WHAT IS BEING ASKED. Give every line of the listing back, exactly as written.

[Opening DATASET RECORDS section]

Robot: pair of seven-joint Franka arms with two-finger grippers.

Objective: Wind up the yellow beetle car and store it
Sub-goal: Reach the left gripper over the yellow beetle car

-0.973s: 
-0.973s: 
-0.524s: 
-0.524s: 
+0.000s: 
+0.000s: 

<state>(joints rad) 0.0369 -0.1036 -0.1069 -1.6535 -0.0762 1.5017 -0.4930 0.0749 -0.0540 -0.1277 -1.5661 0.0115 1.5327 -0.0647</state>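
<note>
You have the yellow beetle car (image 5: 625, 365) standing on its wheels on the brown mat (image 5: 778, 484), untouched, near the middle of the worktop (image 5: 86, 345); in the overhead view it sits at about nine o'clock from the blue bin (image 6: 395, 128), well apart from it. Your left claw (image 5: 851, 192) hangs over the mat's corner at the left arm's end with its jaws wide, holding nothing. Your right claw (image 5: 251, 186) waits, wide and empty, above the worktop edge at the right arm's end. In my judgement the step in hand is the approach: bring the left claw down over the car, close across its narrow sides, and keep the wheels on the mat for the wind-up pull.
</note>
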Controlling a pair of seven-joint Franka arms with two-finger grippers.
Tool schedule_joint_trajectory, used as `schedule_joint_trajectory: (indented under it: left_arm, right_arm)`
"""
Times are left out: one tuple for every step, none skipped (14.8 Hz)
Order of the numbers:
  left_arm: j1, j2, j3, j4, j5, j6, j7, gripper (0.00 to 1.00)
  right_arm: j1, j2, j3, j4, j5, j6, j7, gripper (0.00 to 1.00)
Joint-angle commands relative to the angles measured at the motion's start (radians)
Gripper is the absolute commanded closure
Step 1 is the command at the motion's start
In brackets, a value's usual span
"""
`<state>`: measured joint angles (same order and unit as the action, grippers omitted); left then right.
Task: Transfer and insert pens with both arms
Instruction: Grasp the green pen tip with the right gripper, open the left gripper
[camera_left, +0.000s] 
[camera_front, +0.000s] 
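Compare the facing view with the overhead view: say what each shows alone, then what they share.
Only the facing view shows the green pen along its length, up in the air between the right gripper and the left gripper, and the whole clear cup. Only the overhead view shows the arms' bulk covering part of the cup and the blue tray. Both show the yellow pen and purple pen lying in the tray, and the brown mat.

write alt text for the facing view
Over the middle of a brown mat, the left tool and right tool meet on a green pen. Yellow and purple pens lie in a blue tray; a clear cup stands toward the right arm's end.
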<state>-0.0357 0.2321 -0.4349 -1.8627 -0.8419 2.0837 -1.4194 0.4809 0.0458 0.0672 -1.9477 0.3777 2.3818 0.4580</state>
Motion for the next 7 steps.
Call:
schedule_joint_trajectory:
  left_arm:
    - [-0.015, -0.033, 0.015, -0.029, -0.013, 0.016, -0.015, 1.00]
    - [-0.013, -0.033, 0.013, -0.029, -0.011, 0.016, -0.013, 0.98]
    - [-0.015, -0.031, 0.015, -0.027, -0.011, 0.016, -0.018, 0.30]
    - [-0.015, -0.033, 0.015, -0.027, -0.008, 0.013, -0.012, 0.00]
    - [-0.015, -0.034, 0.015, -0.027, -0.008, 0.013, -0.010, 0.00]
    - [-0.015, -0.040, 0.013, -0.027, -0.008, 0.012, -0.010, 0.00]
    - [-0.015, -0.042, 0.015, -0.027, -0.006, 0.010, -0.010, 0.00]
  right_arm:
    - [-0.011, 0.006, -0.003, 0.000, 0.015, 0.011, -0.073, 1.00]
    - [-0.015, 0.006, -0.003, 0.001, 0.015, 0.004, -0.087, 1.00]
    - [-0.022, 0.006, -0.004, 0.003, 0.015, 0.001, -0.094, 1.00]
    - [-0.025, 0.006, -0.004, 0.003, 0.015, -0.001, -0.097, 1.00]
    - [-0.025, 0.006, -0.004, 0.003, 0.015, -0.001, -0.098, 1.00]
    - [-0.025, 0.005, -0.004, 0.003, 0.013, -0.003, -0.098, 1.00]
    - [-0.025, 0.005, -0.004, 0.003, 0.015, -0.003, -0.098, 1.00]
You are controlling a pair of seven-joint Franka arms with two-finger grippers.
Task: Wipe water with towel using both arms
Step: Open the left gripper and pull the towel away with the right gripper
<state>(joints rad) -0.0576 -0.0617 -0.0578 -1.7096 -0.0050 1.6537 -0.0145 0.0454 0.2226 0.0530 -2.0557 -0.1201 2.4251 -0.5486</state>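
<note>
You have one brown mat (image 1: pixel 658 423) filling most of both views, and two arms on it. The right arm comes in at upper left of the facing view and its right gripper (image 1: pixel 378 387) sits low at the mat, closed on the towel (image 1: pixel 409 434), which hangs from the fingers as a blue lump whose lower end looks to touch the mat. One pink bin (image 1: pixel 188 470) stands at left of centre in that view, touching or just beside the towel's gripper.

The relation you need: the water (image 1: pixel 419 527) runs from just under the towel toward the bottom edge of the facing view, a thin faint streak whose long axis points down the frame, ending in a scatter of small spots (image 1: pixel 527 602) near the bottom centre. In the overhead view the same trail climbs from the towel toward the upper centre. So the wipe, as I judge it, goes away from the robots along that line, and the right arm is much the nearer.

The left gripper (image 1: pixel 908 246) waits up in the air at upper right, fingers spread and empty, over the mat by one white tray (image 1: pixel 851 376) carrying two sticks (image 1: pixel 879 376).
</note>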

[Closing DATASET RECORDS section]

OUTPUT FOR THIS TASK.
Robot: pair of seven-joint Franka arms with two-finger grippers.

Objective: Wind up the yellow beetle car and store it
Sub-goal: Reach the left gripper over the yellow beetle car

-0.973s: 
-0.973s: 
-0.524s: 
-0.524s: 
+0.000s: 
+0.000s: 

<state>(joints rad) 0.0369 -0.1036 -0.1069 -1.6535 -0.0762 1.5017 -0.4930 0.0749 -0.0540 -0.1277 -1.5661 0.0115 1.5327 -0.0647</state>
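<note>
You have the yellow beetle car (image 5: 625, 365) standing on its wheels on the brown mat (image 5: 778, 484), untouched, near the middle of the worktop (image 5: 86, 345); in the overhead view it sits at about nine o'clock from the blue bin (image 6: 395, 128), well apart from it. Your left claw (image 5: 851, 192) hangs over the mat's corner at the left arm's end with its jaws wide, holding nothing. Your right claw (image 5: 251, 186) waits, wide and empty, above the worktop edge at the right arm's end. In my judgement the step in hand is the approach: bring the left claw down over the car, close across its narrow sides, and keep the wheels on the mat for the wind-up pull.
</note>
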Controlling a pair of seven-joint Franka arms with two-finger grippers.
Tool schedule_joint_trajectory, used as `schedule_joint_trajectory: (indented under it: left_arm, right_arm)`
"""
Times are left out: one tuple for every step, none skipped (14.8 Hz)
Order of the numbers:
  left_arm: j1, j2, j3, j4, j5, j6, j7, gripper (0.00 to 1.00)
  right_arm: j1, j2, j3, j4, j5, j6, j7, gripper (0.00 to 1.00)
Joint-angle commands relative to the angles measured at the motion's start (radians)
Gripper is the absolute commanded closure
Step 1 is the command at the motion's start
In brackets, a value's usual span
"""
`<state>`: measured joint angles (same order and unit as the action, grippers omitted); left then right.
Task: Transfer and insert pens with both arms
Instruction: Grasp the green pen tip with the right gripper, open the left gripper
[camera_left, +0.000s] 
[camera_front, +0.000s] 
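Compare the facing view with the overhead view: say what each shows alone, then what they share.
Only the facing view shows the green pen along its length, up in the air between the right gripper and the left gripper, and the whole clear cup. Only the overhead view shows the arms' bulk covering part of the cup and the blue tray. Both show the yellow pen and purple pen lying in the tray, and the brown mat.

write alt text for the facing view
Over the middle of a brown mat, the left tool and right tool meet on a green pen. Yellow and purple pens lie in a blue tray; a clear cup stands toward the right arm's end.
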<state>-0.0357 0.2321 -0.4349 -1.8627 -0.8419 2.0837 -1.4194 0.4809 0.0458 0.0672 -1.9477 0.3777 2.3818 0.4580</state>
Motion for the next 7 steps.
Call:
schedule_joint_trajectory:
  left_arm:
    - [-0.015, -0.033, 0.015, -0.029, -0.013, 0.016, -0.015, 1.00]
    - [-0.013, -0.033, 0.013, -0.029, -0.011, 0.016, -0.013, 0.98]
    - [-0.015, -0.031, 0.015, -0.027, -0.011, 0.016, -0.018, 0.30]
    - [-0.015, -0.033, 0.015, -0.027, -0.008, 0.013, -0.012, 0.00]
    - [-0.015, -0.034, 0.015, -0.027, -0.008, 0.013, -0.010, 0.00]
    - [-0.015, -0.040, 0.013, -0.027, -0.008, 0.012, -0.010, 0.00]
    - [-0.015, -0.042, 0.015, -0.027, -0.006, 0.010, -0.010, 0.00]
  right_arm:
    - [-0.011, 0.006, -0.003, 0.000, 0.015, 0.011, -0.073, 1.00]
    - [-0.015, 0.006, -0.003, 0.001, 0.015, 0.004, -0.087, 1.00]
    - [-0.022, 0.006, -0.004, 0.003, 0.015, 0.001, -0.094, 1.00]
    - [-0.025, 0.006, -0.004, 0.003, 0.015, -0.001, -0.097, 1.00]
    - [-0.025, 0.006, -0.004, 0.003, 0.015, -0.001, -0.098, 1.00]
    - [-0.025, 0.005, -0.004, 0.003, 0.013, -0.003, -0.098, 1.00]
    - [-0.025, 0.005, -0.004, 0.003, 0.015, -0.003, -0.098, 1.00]
You are controlling a pair of seven-joint Franka arms with two-finger grippers.
Task: Wipe water with towel using both arms
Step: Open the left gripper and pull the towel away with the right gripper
<state>(joints rad) -0.0576 -0.0617 -0.0578 -1.7096 -0.0050 1.6537 -0.0145 0.0454 0.2226 0.0530 -2.0557 -0.1201 2.4251 -0.5486</state>
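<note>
You have one brown mat (image 1: pixel 658 423) filling most of both views, and two arms on it. The right arm comes in at upper left of the facing view and its right gripper (image 1: pixel 378 387) sits low at the mat, closed on the towel (image 1: pixel 409 434), which hangs from the fingers as a blue lump whose lower end looks to touch the mat. One pink bin (image 1: pixel 188 470) stands at left of centre in that view, touching or just beside the towel's gripper.

The relation you need: the water (image 1: pixel 419 527) runs from just under the towel toward the bottom edge of the facing view, a thin faint streak whose long axis points down the frame, ending in a scatter of small spots (image 1: pixel 527 602) near the bottom centre. In the overhead view the same trail climbs from the towel toward the upper centre. So the wipe, as I judge it, goes away from the robots along that line, and the right arm is much the nearer.

The left gripper (image 1: pixel 908 246) waits up in the air at upper right, fingers spread and empty, over the mat by one white tray (image 1: pixel 851 376) carrying two sticks (image 1: pixel 879 376).
</note>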

The exercise asks for nothing more than this.